The family wrote in an open letter published in The News-Gazette, “We have been asking why Akul was found 10 hours later, rather than immediately after he was reported missing, when could still be saved. The locations where he was reported missing and where he was found are less than 200 feet apart. 200 feet!”
Dhawan’s family expressed frustration that “the police never searched for our son,” as per The Kansas City Star.
Officials assert they responded promptly to the situation based on available information. After Akul reported missing, school police “searched the area where the student was last seen, the student’s residence hall and the likely path between the two locations, including the main Quad and streets.” Police also looked into nearby hospitals and made phone calls to the student.
About Akul Dhawan
Akul Dhawan was a University of Illinois Urbana-Champaign freshman. He was enrolled in the Department of Electrical and Computer Engineering to study robotics, as per NBC.
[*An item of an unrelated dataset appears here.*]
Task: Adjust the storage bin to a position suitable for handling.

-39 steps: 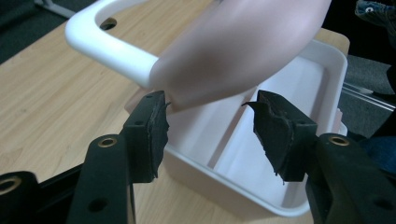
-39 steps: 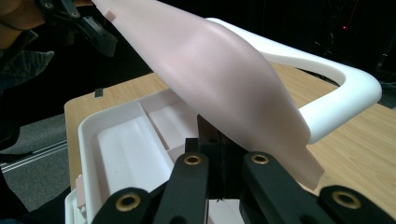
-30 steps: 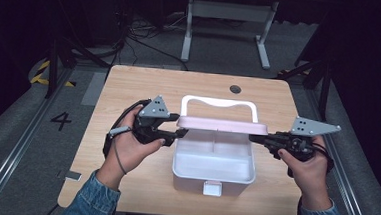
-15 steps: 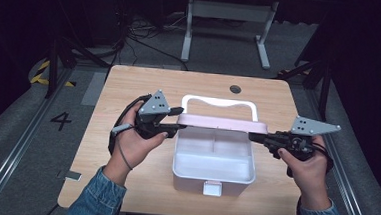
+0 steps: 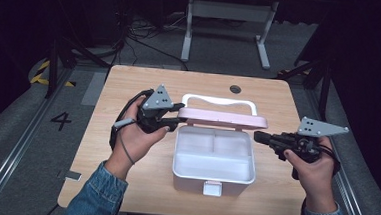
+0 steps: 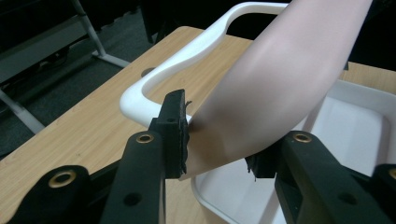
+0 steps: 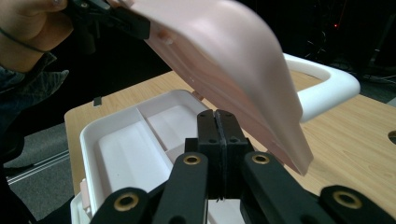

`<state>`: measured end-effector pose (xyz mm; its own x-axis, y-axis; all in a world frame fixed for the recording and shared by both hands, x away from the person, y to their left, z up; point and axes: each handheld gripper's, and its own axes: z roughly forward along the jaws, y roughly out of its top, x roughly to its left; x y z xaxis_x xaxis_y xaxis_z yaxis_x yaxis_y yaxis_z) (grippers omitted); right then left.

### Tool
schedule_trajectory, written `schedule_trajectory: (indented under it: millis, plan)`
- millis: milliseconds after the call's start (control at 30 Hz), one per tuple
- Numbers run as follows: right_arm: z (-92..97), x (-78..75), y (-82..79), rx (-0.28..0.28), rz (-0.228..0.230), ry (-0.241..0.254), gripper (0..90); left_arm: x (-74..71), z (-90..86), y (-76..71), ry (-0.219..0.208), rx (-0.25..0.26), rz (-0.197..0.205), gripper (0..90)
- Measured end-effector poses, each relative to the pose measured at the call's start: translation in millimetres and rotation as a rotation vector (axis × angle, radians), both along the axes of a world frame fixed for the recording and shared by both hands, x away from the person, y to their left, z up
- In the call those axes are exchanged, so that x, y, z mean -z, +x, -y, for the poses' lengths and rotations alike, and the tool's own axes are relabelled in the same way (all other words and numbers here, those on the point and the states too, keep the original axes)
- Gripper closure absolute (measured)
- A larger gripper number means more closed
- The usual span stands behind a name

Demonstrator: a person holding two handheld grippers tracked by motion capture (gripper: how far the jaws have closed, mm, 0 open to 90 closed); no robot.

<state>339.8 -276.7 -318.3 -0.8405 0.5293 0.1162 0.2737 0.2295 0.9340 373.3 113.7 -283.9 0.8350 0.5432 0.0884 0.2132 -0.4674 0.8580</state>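
Squarely near the front edge of the wooden table (image 5: 130, 84) sits a white plastic box (image 5: 213, 175), smooth and glossy, rectangular with rounded corners; its inside is split by low moulded walls into one long compartment along the front and two smaller ones behind. A small white latch tab (image 5: 212, 189) juts from its front wall. The pale pink lid (image 5: 223, 118), a matt, gently curved plastic shell, stands raised over the box's far side, and a thick white loop handle (image 5: 219, 100) with rounded corners rises beyond it. The left gripper (image 6: 219, 140), black with brass-coloured rivets and ribbed rubber pads, has just been closing its jaws and now has the lid's left corner clamped between them. The right gripper (image 7: 217, 128) hovers just off the box's right side with its jaws pressed together on nothing. The tabletop is light wood-grain laminate with a round cable hole (image 5: 235, 89) near its far edge. On the floor left of the table, a dark "4" (image 5: 61, 120) is painted.
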Motion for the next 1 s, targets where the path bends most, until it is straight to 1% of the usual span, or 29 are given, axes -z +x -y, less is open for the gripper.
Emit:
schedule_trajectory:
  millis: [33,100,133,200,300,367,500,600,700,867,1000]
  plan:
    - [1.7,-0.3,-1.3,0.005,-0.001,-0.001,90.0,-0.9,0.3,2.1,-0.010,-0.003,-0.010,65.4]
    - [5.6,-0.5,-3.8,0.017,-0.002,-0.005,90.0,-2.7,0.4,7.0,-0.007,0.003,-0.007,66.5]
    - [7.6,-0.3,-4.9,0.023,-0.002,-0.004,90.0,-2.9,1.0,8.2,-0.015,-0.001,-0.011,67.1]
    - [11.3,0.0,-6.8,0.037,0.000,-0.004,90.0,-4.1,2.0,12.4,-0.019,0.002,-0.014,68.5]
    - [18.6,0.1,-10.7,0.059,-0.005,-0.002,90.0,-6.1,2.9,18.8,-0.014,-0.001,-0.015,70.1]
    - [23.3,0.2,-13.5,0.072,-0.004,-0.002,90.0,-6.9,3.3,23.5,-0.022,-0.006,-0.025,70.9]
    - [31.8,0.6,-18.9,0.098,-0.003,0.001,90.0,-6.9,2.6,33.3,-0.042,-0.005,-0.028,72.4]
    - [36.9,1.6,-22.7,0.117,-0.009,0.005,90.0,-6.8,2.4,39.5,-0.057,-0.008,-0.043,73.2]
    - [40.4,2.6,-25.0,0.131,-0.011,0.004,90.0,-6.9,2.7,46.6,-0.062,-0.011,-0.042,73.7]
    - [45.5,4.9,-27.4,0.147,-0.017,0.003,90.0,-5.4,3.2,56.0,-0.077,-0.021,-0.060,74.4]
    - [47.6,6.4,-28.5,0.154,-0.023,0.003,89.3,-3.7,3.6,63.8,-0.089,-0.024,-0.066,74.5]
Despite the objections of his parents, who wanted him to attend college closer to home, he had enrolled at Illinois University.
Dhawan, who turned 18 in September last year, graduated from Junipero Serra High School in San Mateo, California, with a high school diploma, reported NDTV.
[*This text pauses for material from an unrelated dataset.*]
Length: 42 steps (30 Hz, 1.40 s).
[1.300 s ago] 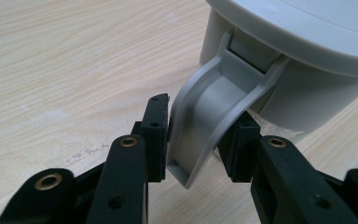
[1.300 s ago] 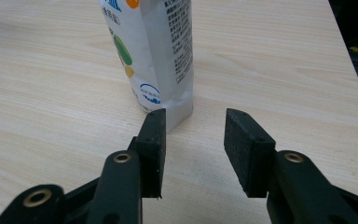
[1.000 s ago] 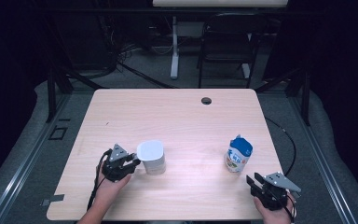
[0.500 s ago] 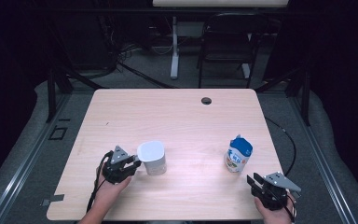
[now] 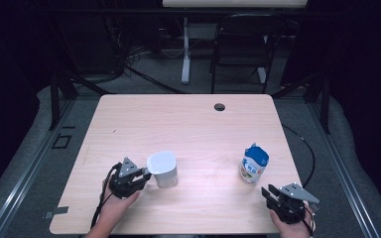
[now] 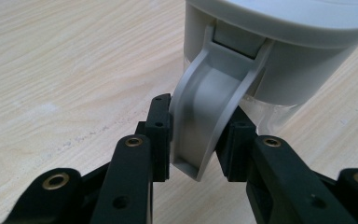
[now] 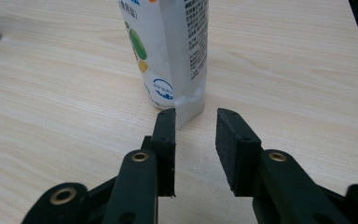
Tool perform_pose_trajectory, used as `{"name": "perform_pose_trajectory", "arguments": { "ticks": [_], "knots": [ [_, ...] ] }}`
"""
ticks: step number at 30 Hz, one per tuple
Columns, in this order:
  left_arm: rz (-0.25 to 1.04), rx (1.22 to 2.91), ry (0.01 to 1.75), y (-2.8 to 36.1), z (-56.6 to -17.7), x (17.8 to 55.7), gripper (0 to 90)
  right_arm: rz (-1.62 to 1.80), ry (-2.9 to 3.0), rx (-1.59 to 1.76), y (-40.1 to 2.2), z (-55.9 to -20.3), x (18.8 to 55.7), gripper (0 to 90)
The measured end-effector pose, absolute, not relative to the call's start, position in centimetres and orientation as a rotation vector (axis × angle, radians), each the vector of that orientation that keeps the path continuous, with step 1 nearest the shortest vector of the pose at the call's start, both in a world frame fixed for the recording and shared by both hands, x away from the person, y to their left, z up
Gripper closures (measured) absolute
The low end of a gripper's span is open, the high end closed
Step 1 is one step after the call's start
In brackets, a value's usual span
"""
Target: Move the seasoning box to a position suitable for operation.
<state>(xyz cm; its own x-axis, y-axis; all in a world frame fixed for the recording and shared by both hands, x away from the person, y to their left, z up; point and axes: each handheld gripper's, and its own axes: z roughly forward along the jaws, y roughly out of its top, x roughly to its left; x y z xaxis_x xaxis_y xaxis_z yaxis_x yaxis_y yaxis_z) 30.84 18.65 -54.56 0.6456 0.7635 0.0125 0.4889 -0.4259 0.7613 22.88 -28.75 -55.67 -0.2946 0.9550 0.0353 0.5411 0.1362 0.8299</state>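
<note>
Wooden worktop (image 5: 188,124). White lidded jug (image 5: 162,169) near front left, rigid plastic, likely light, smooth; best taken by handle (image 6: 205,116). Left claw (image 5: 146,174) clamped on handle. Carton (image 5: 253,163) front right, thin-walled, crushable. Right claw (image 7: 195,140) just narrowed, empty, short of carton.

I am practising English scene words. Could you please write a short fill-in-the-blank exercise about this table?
1. The left gripper is closed on the ____ of the grey jug.
2. The carton has a ____ cap.
3. The right gripper holds ____.
4. The carton stands ____ on the table.

Missing words: handle; blue; nothing; upright
</note>
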Motion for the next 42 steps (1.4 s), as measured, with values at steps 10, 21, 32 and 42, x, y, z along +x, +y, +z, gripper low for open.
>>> {"name": "perform_pose_trajectory", "arguments": {
  "ticks": [10,21,32,42],
  "knots": [
    [0.438,2.158,0.908,17.6,-54.3,29.5,69.8,1.068,1.927,1.407,-28.3,-55.3,22.5,67.8],
    [0.357,2.251,0.738,15.4,-53.9,27.8,69.8,1.065,1.988,1.334,-27.0,-54.9,22.4,66.4],
    [0.285,2.281,0.684,15.9,-53.7,28.0,68.9,1.069,2.064,1.265,-26.1,-55.0,22.3,65.6],
    [0.104,2.316,0.621,17.8,-51.1,28.2,54.4,1.049,2.125,1.170,-24.8,-54.2,22.0,64.5]
  ]
}}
He attended the College of San Mateo to pursue computer science.
His untimely death occurred during his first week back at college after winter break. His family mourned the loss of a “promising young man with his entire future ahead of him”.
“We were so proud of our son for completing his semester and thriving at the university. He was a very smart kid who had his whole life before him,” the letter said, adding, “We will never be the same.”
The parents of Dhawan, who had written to The News-Gazette expressing their grief over the news, were there at the vigil on 11 February to pay tribute to their son, as per Hindustan Times.
“We have a big massive hole left in our family; we will never be the same,” they stated in the letter.
Seven deaths in a month
Seven young students of Indian and Indian American descent have passed away unexpectedly in 2023 due to a variety of causes, including violent crimes, alleged overdoses, and suicides.
Last week, an Indian-origin family from Kerala was found dead at their home in California with the police investigating the case as a murder-suicide. Anand Henry, a 37-year-old former Meta software engineer, is suspected of killing his wife Alice Benziger, 36, and their four-year-old twin sons before turning a gun on himself.
Student Sameer Kamath from Purdue University was found dead in Warren County on 5 February. Neel Acharya who had been missing in the US was confirmed dead by the same university authorities last month.
The most horrific death was that of Vivek Saini . A resident of Haryana, he died after he was hammered 50 times in Georgia’s Lithonia on 16 January.
White House official John Kirby denounced attacks on Indian students last week and said that there is “no excuse for violence based on race, gender, or any other factor.”
“The president and this administration have been working very, very hard to make sure we’re doing everything we can to work with state and local authorities to try to thwart and disrupt those kinds of attacks and make it clear to anybody who might consider them that they’ll be held properly accountable,” Kirby said amid a slew of attacks on Indian and Indian American students in various parts of the US.